2.2术后病理比较两组术后病理标本与阴道镜下病理活体组织的检查情况,其结果差异无统计学意义(P>0.05),见表1。CKC组75例,级别下降11例(14.67%),级别相符58例(77.33%),级别升高6例(8.00%)。其中3例患者术后病理为早期浸润癌:2例宫颈癌ⅠA2期,术后病理提示切缘阳性,行根治性全宫切除术+盆腔淋巴结清扫术;1例宫颈癌ⅠA1期,行筋膜外全子宫切除术。LEEP组92例,级别下降9例(9.78%),级别相符74例(80.43%),级别升高9例(9.78%)。其中6例为早期浸润癌,术后病理提示切缘均为阳性:1例为宫颈癌ⅠA2期,行根治性全宫切除术+盆腔淋巴结清扫术;5例为宫颈癌ⅠA1期,其中3例行筋膜外全子宫切除术,2例患者仍坚持要求保留生育功能,再次行LEEP术,术后随访12个月未见复发。
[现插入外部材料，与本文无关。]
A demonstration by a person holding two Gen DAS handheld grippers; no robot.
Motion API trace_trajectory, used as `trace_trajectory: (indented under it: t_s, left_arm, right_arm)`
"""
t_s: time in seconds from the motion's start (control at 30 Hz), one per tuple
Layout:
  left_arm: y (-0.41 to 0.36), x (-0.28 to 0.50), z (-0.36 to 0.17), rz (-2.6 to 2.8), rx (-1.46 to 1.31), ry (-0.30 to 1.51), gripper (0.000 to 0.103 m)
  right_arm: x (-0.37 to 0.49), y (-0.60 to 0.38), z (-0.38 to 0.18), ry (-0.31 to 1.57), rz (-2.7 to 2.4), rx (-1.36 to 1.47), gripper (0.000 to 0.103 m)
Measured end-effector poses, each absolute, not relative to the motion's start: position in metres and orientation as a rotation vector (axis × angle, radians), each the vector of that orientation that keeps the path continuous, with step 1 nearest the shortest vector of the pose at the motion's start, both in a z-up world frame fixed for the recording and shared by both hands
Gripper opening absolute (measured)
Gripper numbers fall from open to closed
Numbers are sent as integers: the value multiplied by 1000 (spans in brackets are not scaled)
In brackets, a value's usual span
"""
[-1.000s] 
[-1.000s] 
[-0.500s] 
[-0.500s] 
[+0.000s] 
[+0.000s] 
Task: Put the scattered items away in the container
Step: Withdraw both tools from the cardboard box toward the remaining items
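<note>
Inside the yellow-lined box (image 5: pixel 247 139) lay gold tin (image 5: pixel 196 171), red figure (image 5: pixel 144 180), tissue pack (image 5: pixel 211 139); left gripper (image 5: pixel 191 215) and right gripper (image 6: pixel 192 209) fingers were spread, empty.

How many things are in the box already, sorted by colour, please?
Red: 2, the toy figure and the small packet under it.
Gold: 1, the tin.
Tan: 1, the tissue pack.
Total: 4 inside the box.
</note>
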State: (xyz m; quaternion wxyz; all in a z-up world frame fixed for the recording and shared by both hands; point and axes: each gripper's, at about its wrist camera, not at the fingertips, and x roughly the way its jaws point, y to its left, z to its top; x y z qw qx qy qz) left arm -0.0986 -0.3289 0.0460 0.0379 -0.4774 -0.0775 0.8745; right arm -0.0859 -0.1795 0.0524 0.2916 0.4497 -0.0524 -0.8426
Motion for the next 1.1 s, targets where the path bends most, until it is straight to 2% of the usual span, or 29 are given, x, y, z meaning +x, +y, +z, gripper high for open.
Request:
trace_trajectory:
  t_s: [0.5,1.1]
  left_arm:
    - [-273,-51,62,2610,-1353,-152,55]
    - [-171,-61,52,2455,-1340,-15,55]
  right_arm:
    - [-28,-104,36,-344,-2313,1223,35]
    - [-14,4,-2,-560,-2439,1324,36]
LEEP术组1例CINⅢ术后病理提示切缘阳性,根据患者意愿予再次行LEEP术。

表1 两组手术术后病理检查结果比较(n)

2.3治疗情况比较两组患者的病灶残留率、术后不同时限的复发率及高危HPV持续感染率,其差异均无统计学意义(P>0.05)。阴道镜下病理诊断HSIL为而术后病理提示为早期浸润癌的9例患者,均补充手术且不纳入研究。CKC组病灶残留的1例患者,因要求保留生育功能而再次行CKC术,术后随访未再复发。LEEP组5例病灶残留,其中3例患者再次行LEEP术(术后随访未再复发),2例要求行筋膜外全子宫切除术,见表2、3。

表3 两组术后高危HPV持续感染率比较[n(%)]

2.4术后情况比较CKC组(出血4例)和LEEP组患者(出血2例)术后出血情况差异无统计学意义(P>0.05)。术后CKC组宫颈狭窄例数11例(11.96%)高于LEEP组2例(2.67%),差异有统计学意义(P=0.021)。

3讨论

根据WHO(2014)女性生殖系统肿瘤分类,HSIL被认为是如果不进行恰当治疗,有明显进展为浸润性癌的风险。CINⅡ、CINⅢ隶属于HSIL的范畴。根据过去30多年对大量治疗和未治疗的病例进行的回顾性和前瞻性研究与随访发现,HSIL恶变率很高,CINⅡ、Ⅲ发展为浸润癌的风险分别是正常的14.5、46.5倍[4]。因此早期诊断,对SIL进行准确分级并选择合适的治疗方案可有效降低宫颈癌的发生率。中华医学会推荐的宫颈病变诊断的“三阶梯”程序为细胞学、阴道镜及宫颈活检,可有效地提高SIL诊断的准确性,但液基细胞学和阴道镜下活检仍可能会遗漏宫颈高级别的癌前病变及微小浸润癌[5]。赵虹等[6]的相关研究显示,细胞学与阴道镜活检结果符合率LSIL 30.8%,HSIL 84.2%;阴道镜下活检病理与宫颈锥切后标本病理总符合率为57.9%。本研究亦显示CKC组与LEEP组手术前后病理符合率分别为77.33%、80.43%,术后有15例患者病理升级,其中9例为早期浸润癌,进一步诊断遗漏的癌前病变和早期浸润癌。由此可见,宫颈锥切可弥补液基细胞学与阴道镜下活检的局限性和盲目性,减少漏诊、误诊率[7],是一种能够准确诊断CIN病变的较好方法。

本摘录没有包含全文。